**WORK REQUEST**
A faithful, word-for-word copy of the data below is required, without pictures.

**STORED DATA**
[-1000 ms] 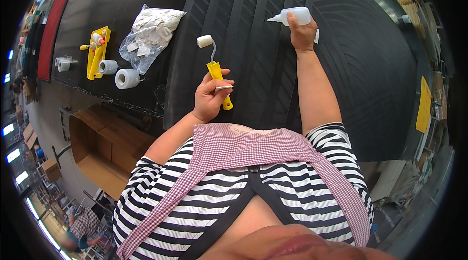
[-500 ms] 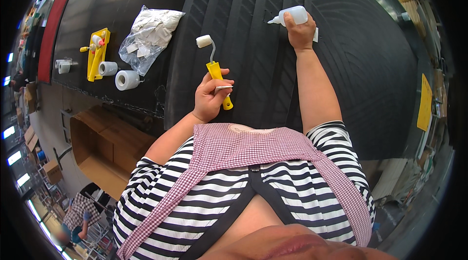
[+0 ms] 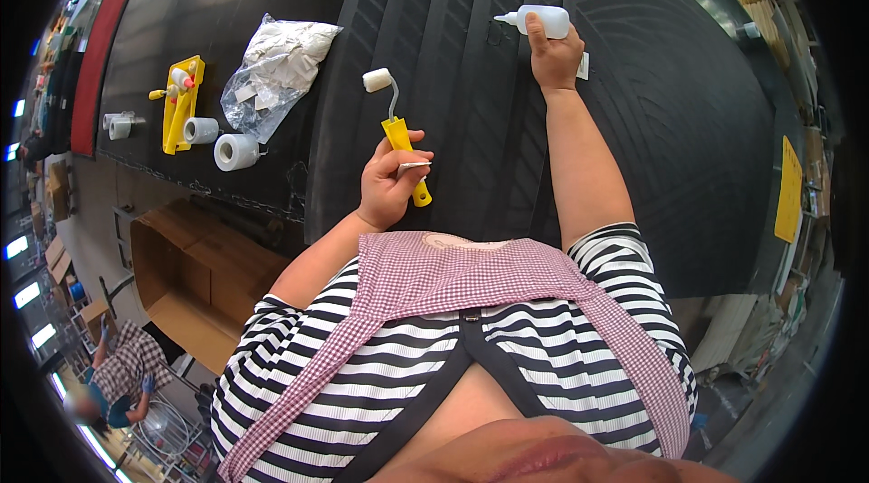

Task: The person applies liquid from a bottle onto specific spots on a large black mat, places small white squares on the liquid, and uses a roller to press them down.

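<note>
My left hand (image 3: 391, 181) is closed round the yellow handle of a small paint roller (image 3: 396, 132), whose white roller head points up and away from me. A small white piece, like a square of card or cloth (image 3: 414, 164), is pinched in the same fingers. In my right hand (image 3: 555, 57) is a translucent white squeeze bottle (image 3: 546, 21), tipped on its side with its narrow nozzle pointing left. The nozzle is over a dark sheet with ribbed, zigzag-patterned strips (image 3: 471, 103); whether it touches the sheet I cannot tell. A white tag (image 3: 583, 66) shows beside my right wrist.
To the left lie a clear bag of white pieces (image 3: 281, 62), a yellow tray (image 3: 184, 107) with small tools, and rolls of clear film (image 3: 237, 153). An open cardboard box (image 3: 204, 270) stands below the table edge. Another person (image 3: 131, 370) is at the lower left.
My right hand has shifted slightly left and away from me, and the bottle's nozzle has risen a little in the picture. The other person has moved left and bent differently.
</note>
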A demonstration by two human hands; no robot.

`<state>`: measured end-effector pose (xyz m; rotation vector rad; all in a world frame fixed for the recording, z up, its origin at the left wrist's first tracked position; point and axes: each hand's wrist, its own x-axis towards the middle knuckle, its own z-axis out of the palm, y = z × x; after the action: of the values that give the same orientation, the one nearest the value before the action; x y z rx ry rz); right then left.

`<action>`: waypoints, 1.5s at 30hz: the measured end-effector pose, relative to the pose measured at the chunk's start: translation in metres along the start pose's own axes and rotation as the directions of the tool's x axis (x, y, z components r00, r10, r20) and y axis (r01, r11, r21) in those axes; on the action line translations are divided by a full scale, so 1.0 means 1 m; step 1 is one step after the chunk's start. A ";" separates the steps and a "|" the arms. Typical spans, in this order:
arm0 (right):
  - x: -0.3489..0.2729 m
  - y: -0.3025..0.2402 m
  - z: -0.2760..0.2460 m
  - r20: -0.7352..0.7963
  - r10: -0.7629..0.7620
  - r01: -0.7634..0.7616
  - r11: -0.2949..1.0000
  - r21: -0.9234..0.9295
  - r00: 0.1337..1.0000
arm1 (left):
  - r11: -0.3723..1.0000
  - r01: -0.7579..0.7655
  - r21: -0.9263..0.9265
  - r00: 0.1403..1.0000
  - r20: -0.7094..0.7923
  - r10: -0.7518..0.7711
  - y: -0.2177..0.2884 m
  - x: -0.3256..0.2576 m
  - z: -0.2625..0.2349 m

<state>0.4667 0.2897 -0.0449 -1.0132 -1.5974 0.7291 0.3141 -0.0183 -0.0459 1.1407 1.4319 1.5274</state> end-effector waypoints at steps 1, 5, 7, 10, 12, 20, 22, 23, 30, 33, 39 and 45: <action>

**WRITTEN ANSWER**
[-1000 ms] 
[-500 ms] 
[+0 ms] 

Task: The person applies liquid from a bottle onto specific spots on a large black mat, places small white squares on the liquid, and uses a roller to press them down.

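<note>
My left hand (image 3: 391, 181) is closed round the yellow handle of a small paint roller (image 3: 396, 132), whose white roller head points up and away from me. A small white piece, like a square of card or cloth (image 3: 414, 164), is pinched in the same fingers. In my right hand (image 3: 555, 57) is a translucent white squeeze bottle (image 3: 546, 21), tipped on its side with its narrow nozzle pointing left. The nozzle is over a dark sheet with ribbed, zigzag-patterned strips (image 3: 471, 103); whether it touches the sheet I cannot tell. A white tag (image 3: 583, 66) shows beside my right wrist.
To the left lie a clear bag of white pieces (image 3: 281, 62), a yellow tray (image 3: 184, 107) with small tools, and rolls of clear film (image 3: 237, 153). An open cardboard box (image 3: 204, 270) stands below the table edge. Another person (image 3: 131, 370) is at the lower left.
My right hand has shifted slightly left and away from me, and the bottle's nozzle has risen a little in the picture. The other person has moved left and bent differently.
</note>
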A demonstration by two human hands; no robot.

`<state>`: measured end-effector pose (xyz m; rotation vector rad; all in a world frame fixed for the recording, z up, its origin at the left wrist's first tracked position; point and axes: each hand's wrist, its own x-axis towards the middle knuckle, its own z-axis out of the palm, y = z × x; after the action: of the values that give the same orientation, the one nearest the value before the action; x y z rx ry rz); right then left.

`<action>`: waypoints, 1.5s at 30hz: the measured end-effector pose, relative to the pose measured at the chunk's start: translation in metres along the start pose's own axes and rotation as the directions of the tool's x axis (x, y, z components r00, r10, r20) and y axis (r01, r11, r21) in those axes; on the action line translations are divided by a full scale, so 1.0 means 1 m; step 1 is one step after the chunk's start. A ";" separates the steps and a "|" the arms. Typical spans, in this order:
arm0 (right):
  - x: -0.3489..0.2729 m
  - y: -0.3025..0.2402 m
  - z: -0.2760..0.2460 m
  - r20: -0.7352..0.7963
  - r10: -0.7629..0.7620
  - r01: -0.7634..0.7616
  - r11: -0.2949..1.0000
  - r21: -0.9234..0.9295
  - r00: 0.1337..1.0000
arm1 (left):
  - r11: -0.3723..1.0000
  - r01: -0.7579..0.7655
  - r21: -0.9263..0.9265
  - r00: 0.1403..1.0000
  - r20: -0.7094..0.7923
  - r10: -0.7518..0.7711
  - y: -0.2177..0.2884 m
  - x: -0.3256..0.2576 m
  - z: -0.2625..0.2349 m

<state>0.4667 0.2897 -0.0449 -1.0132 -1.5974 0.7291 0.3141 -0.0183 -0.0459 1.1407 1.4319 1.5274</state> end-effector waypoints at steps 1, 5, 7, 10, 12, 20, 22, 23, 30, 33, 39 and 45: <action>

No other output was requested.